A nice house if you like that kind of thing – “Queen Anne”, I guess would be the best summary of the disparate elements – but it has the problem common to so many SF properties: no yard…you can barely lean out a (side) window without scraping the neighbor’s siding.
The Building has major damage. The previous listing stated that potential buyers had to sign a release of responsibility before they could go in to see the inside. I heard they took out a load-bearing wall from the kitchen without bracing the second floor.
Ouch. Trying to make an open floorplan and fumbled it. Based on the previous listing’s the photos the interior was quite nice. Kitchen could have used a sprucing up, but all the original woodwork was still in the house (hopefully not torn out).
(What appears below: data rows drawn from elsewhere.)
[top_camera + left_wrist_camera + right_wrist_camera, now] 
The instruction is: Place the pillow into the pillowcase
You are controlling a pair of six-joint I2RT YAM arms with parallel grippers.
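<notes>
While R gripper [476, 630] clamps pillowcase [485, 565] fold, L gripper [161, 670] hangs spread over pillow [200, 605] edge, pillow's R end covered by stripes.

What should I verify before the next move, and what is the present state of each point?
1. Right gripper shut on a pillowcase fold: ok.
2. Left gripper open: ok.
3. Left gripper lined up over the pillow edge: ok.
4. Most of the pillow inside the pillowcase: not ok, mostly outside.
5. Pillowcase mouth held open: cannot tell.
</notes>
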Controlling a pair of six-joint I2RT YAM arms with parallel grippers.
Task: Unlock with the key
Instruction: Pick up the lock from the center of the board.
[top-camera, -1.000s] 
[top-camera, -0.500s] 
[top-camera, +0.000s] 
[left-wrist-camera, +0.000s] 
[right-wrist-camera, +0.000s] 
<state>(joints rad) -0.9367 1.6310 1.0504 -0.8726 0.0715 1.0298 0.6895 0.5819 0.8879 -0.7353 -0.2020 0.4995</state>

How could DBI have approved that? Don’t they need to get an engineer to sign off on structural changes like that? It is very unlikely that structural engineer would have missed that issue. Or maybe the project was abandoned before the structural reinforcement had been installed.
Having worked through the bottom to top remodel and structural retrofit of a Queen Anne… good luck. These buildings are lovely on the outside, a disaster on the inside, especially if you wish to maintain some sense of the original. Deep deep pockets required.